Edit Level Objectives
If you want to set up custom win objectives and loss conditions, this screen is where you can do it.
Normally these options are controlled by the difficulty level chosen (0-10), but you can set raw values here if you wish.
You can immediately test the levels you create, so that saves a ton of time as you fine-tune your creation. Just hit "Start Test" and "End Test" at the top right of the screen.
One tip: if you just want an even-more-powerful-and-complex version of the Custom Game screen, then you could use the level editor to create on-the-fly levels that you play once and then discard. Up to you!
The adventure editor is for setting up entire adventures of your own creation. You'll either need your own artwork, or to copy the artwork from the main adventure that ships with the game, in order to have some sort of background. You can also use other custom assets for things like fog, etc, that you find in the official adventure's folder.
Each adventure pulls levels from a single folder, and then you can assign those levels to visible nodes, control which nodes are revealed by the completion of which other nodes, and so forth.

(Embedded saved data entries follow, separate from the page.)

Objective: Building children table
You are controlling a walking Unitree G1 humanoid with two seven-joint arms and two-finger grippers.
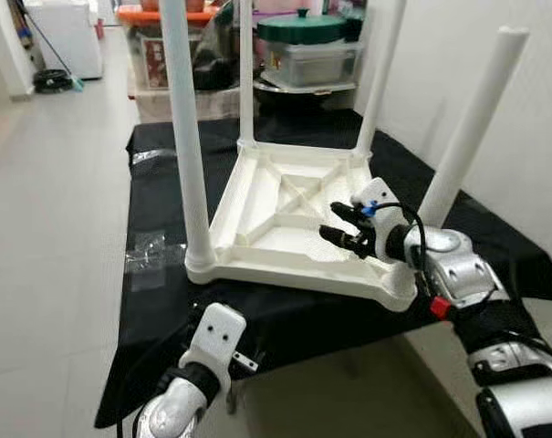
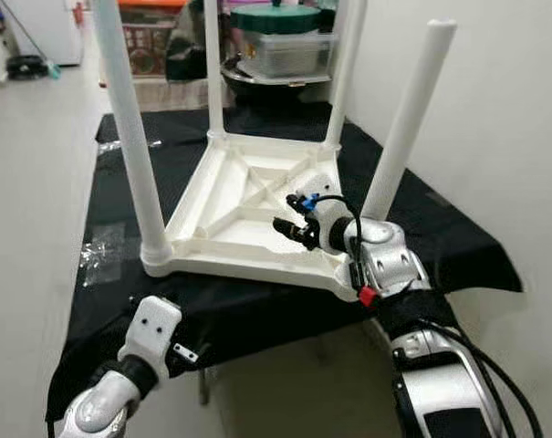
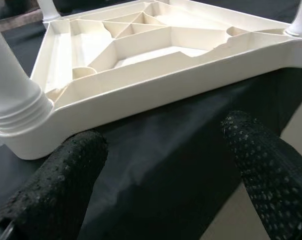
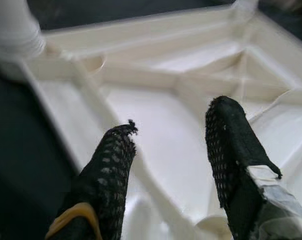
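A narrow, pale-floored room with stacked storage boxes [image 1: 307, 55] at the far end holds a low table draped in a black cloth [image 1: 166, 301], and on that cloth the white plastic children's table [image 1: 289, 224] lies upside down, its ribbed underside facing up so the corner sockets can take legs from above. All four white legs [image 1: 186, 137] stand in their corners; the one nearest the wall [image 1: 472, 123] leans outward rather than standing plumb, which suggests it is not yet fully seated. The right claw [image 1: 347, 228] hovers over the ribbed underside just inside that corner, fingers spread apart and holding nothing, probably placed to steady the frame or reach for the leaning leg. The left claw [image 3: 165, 165] waits low at the near edge of the cloth, just short of the tabletop's rim, likewise spread and empty, probably ready to brace the near side. A scrap of clear plastic wrap [image 1: 148, 251] lies on the cloth beside the tabletop.
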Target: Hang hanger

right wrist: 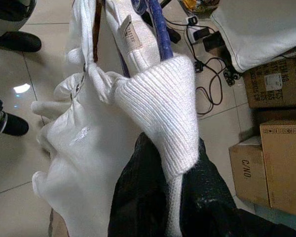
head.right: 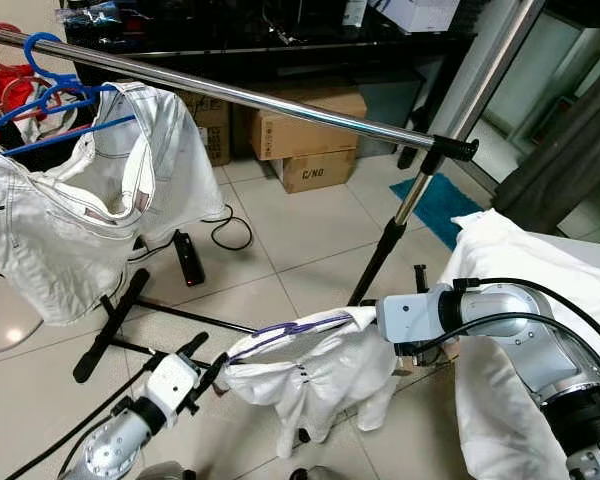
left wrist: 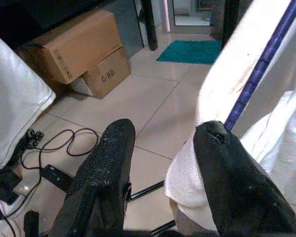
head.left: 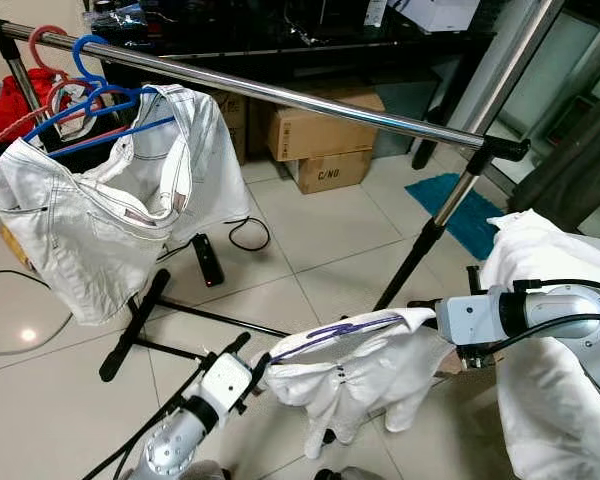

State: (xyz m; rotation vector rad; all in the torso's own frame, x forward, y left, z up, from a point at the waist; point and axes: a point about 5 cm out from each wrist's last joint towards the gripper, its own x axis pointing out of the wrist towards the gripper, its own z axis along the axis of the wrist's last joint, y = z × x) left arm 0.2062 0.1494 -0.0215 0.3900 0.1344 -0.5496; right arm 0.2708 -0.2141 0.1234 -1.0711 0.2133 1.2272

You can also assign cutscenes to individual levels, but the cutscenes themselves must be manually crafted in an XML editor.
Creating levels is something that can be done by very casual players, but creating entire adventures is more for the modder-style individual.
The theme editor can be used to create new visual/music themes for the game. Please don't use this to violate the copyrights of other companies! You'll need your own original or public domain artwork and music to create themes. The theme editor is not an image or a music editor, but rather it is used to combine pre-existing music and images and to animate them and otherwise bring them to life.
Simply dropping the music into a theme folder as Music.ogg and MusicDire.ogg is enough to make those work.
For the art, when it comes to the background layers and the static background images, you can see how they are set up in the official themes. There again, just drop them into the folder and they are ready to go.
For more complex animations, you'll actually need to use the theme editor. All of the non-background art is arranged into layers, each of which contains 0-n sprites inside it. A layer can also be used to denote at what depth the cutscene visuals are drawn for any cutscenes that use this theme.
There is a simple keyframing scripting language that can be used for complex animations, and then there are other various capabilities such as rotation, uv animation, layer parallax scrolling, and similar. As with the adventure and level editors, all of the official themes for the game were crafted using the theme editor, so all the power that we had for creating the official content is at your fingertips.